### PROBLEM DETAILS
Leave out the pictures and set down the rest of the listing below word for word.

### DATA SECTION
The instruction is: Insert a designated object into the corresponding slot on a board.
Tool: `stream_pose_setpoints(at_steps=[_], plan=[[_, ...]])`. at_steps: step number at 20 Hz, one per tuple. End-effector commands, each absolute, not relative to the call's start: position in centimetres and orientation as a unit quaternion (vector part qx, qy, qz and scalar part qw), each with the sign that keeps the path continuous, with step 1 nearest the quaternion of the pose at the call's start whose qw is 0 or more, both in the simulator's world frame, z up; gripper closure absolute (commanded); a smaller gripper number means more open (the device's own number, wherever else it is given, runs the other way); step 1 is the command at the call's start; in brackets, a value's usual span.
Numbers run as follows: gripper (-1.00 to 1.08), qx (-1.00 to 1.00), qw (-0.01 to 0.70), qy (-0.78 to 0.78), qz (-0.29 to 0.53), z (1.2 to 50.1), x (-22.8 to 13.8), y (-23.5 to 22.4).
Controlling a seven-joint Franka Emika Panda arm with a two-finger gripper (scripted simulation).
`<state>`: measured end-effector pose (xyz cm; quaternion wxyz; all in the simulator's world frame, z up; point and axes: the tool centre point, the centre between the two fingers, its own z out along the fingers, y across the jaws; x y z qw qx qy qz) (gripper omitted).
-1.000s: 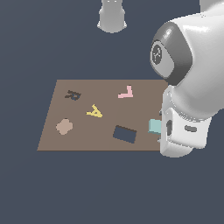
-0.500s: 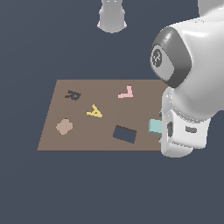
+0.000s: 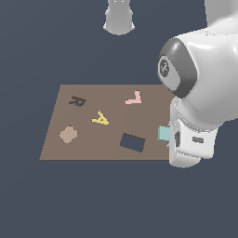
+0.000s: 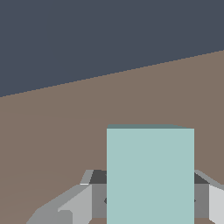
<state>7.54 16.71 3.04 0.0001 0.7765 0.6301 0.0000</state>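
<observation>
The light teal block lies at the brown board's edge on the exterior view's right, mostly hidden behind my arm. The dark navy rectangular slot is just to its left and holds nothing. In the wrist view the teal block fills the space between my grey fingers, which stand close on either side of it. My gripper is low around the block. I cannot see contact between the fingers and the block. In the exterior view the arm hides the gripper.
On the board are a yellow letter A, a pink L-shaped piece, a dark R-shaped recess and a tan blob shape. A grey robot base stands beyond the board.
My arm has sunk a little toward the board and shifted slightly to the exterior view's left. The teal block has stayed where it was.
</observation>
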Motion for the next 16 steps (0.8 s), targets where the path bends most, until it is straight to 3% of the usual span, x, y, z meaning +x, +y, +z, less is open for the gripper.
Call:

### FINAL ANSWER
The instruction is: Insert a designated object into the corresponding slot on a board.
Tool: `stream_pose_setpoints(at_steps=[_], plan=[[_, ...]])`. at_steps: step number at 20 Hz, one per tuple. End-effector commands, each absolute, not relative to the call's start: position in centimetres and orientation as a unit quaternion (vector part qx, qy, qz and scalar part qw), each with the sign that keeps the path continuous, with step 1 nearest the quaternion of the pose at the call's start whose qw is 0 or more, both in the simulator's world frame, z up; gripper closure absolute (commanded); a smaller gripper number means more open (the device's own number, wherever else it is given, runs the other way); step 1 is the command at the call's start; in brackets, a value's usual span.
Numbers run as follows: gripper (-1.00 to 1.08), qx (-1.00 to 1.00), qw (-0.01 to 0.70), qy (-0.78 to 0.78), qz (-0.29 to 0.53), z (1.2 to 50.1), x (-22.8 to 13.8), y (-23.5 to 22.4).
Controlling a seven-joint Franka Emika Panda arm with a two-finger gripper (scripted simulation).
`<state>`: measured end-effector pose (xyz cm; quaternion wxyz; all in the simulator's world frame, z up; point and axes: the tool centre point, the centre between the two fingers, its own z out along the fingers, y across the jaws; x y z qw qx qy qz) (gripper omitted).
-1.000s: 
-0.500s: 
+0.000s: 
+0.000s: 
<state>7.54 16.71 3.04 0.0001 0.7765 0.6301 0.0000</state>
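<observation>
The light teal block lies at the brown board's edge on the exterior view's right, mostly hidden behind my arm. The dark navy rectangular slot is just to its left and holds nothing. In the wrist view the teal block fills the space between my grey fingers, which stand close on either side of it. My gripper is low around the block. I cannot see contact between the fingers and the block. In the exterior view the arm hides the gripper.
On the board are a yellow letter A, a pink L-shaped piece, a dark R-shaped recess and a tan blob shape. A grey robot base stands beyond the board.
My arm has sunk a little toward the board and shifted slightly to the exterior view's left. The teal block has stayed where it was.
</observation>
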Motion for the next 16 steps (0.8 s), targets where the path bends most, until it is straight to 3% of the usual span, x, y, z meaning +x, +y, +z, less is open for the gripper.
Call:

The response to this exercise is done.